> EXERCISE
Repeat the data. Keep each line identical.
• • • • • • •
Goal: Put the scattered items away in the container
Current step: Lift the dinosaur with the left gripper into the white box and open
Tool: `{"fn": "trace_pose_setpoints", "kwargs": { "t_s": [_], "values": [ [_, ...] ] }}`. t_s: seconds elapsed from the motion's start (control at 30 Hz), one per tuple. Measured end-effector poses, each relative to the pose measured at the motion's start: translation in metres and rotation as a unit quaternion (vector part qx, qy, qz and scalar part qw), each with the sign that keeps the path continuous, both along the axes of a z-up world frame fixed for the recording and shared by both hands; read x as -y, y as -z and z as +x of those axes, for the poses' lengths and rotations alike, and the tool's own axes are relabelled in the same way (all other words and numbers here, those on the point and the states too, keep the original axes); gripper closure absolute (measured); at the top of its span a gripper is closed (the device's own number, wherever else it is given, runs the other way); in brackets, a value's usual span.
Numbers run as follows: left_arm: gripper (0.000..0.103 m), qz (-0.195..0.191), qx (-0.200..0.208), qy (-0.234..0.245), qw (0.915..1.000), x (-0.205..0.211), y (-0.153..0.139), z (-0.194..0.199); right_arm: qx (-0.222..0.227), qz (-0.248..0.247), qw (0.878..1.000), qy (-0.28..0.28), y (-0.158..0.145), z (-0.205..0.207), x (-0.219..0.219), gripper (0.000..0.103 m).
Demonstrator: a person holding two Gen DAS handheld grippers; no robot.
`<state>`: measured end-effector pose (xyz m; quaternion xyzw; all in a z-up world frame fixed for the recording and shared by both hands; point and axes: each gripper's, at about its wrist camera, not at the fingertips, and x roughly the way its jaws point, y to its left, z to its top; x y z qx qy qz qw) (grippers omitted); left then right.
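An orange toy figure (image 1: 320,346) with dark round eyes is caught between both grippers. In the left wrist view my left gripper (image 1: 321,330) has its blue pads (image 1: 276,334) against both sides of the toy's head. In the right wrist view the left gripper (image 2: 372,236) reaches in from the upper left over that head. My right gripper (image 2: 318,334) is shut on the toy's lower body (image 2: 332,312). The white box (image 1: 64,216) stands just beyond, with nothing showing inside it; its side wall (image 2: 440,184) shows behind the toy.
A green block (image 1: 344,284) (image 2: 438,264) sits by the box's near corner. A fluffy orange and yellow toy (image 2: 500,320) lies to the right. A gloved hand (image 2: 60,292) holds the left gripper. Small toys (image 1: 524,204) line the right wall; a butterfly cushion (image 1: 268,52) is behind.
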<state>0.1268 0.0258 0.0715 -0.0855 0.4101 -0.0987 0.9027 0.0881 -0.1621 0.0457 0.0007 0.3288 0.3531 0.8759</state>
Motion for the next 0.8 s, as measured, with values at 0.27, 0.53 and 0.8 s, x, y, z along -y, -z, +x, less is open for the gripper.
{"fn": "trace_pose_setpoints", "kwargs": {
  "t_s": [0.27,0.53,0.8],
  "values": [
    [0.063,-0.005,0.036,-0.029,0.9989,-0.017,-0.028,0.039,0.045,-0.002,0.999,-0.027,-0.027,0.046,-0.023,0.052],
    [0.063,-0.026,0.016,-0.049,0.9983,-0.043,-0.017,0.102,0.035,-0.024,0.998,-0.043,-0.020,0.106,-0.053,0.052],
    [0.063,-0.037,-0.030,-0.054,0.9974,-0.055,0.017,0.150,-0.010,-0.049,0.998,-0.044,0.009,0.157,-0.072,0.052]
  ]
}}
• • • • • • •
> EXERCISE SOLUTION
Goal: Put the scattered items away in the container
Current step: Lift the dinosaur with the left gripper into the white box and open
Tool: `{"fn": "trace_pose_setpoints", "kwargs": { "t_s": [_], "values": [ [_, ...] ] }}`. t_s: seconds elapsed from the motion's start (control at 30 Hz), one per tuple. Measured end-effector poses, each relative to the pose measured at the motion's start: translation in metres and rotation as a unit quaternion (vector part qx, qy, qz and scalar part qw), each with the sign that keeps the path continuous, both along the axes of a z-up world frame fixed for the recording and shared by both hands; read x as -y, y as -z and z as +x of those axes, for the poses' lengths and rotations alike, and the tool's own axes are relabelled in the same way (all other words and numbers here, those on the point and the states too, keep the original axes); gripper closure absolute (measured); at the top of its span a gripper is closed (the device's own number, wherever else it is given, runs the other way); in brackets, a value's usual span.
Numbers run as follows: left_arm: gripper (0.000..0.103 m), qz (-0.195..0.191), qx (-0.200..0.208), qy (-0.234..0.245), qw (0.915..1.000), x (-0.205..0.211), y (-0.153..0.139), z (-0.194..0.199); right_arm: qx (-0.222..0.227), qz (-0.248..0.247), qw (0.878..1.000), qy (-0.28..0.28), y (-0.158..0.145), z (-0.205..0.207), x (-0.219..0.219), gripper (0.000..0.103 m).
Demonstrator: a person holding two Gen DAS handheld grippers; no robot.
`<state>`: measured end-effector pose (xyz m; quaternion xyzw; all in a z-up world frame fixed for the recording and shared by both hands; point and axes: each gripper's, at about its wrist camera, not at the fingertips, and x roughly the way its jaws point, y to its left, z to its top; x y z qx qy qz qw) (grippers omitted); left then right.
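An orange toy figure (image 1: 320,346) with dark round eyes is caught between both grippers. In the left wrist view my left gripper (image 1: 321,330) has its blue pads (image 1: 276,334) against both sides of the toy's head. In the right wrist view the left gripper (image 2: 372,236) reaches in from the upper left over that head. My right gripper (image 2: 318,334) is shut on the toy's lower body (image 2: 332,312). The white box (image 1: 64,216) stands just beyond, with nothing showing inside it; its side wall (image 2: 440,184) shows behind the toy.
A green block (image 1: 344,284) (image 2: 438,264) sits by the box's near corner. A fluffy orange and yellow toy (image 2: 500,320) lies to the right. A gloved hand (image 2: 60,292) holds the left gripper. Small toys (image 1: 524,204) line the right wall; a butterfly cushion (image 1: 268,52) is behind.
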<state>0.1268 0.0258 0.0715 -0.0855 0.4101 -0.0987 0.9027 0.0881 -0.1621 0.0457 0.0007 0.3288 0.3531 0.8759</state>
Motion for the next 0.8 s, as measured, with values at 0.27, 0.53 and 0.8 s, x, y, z along -y, -z, +x, less is open for the gripper.
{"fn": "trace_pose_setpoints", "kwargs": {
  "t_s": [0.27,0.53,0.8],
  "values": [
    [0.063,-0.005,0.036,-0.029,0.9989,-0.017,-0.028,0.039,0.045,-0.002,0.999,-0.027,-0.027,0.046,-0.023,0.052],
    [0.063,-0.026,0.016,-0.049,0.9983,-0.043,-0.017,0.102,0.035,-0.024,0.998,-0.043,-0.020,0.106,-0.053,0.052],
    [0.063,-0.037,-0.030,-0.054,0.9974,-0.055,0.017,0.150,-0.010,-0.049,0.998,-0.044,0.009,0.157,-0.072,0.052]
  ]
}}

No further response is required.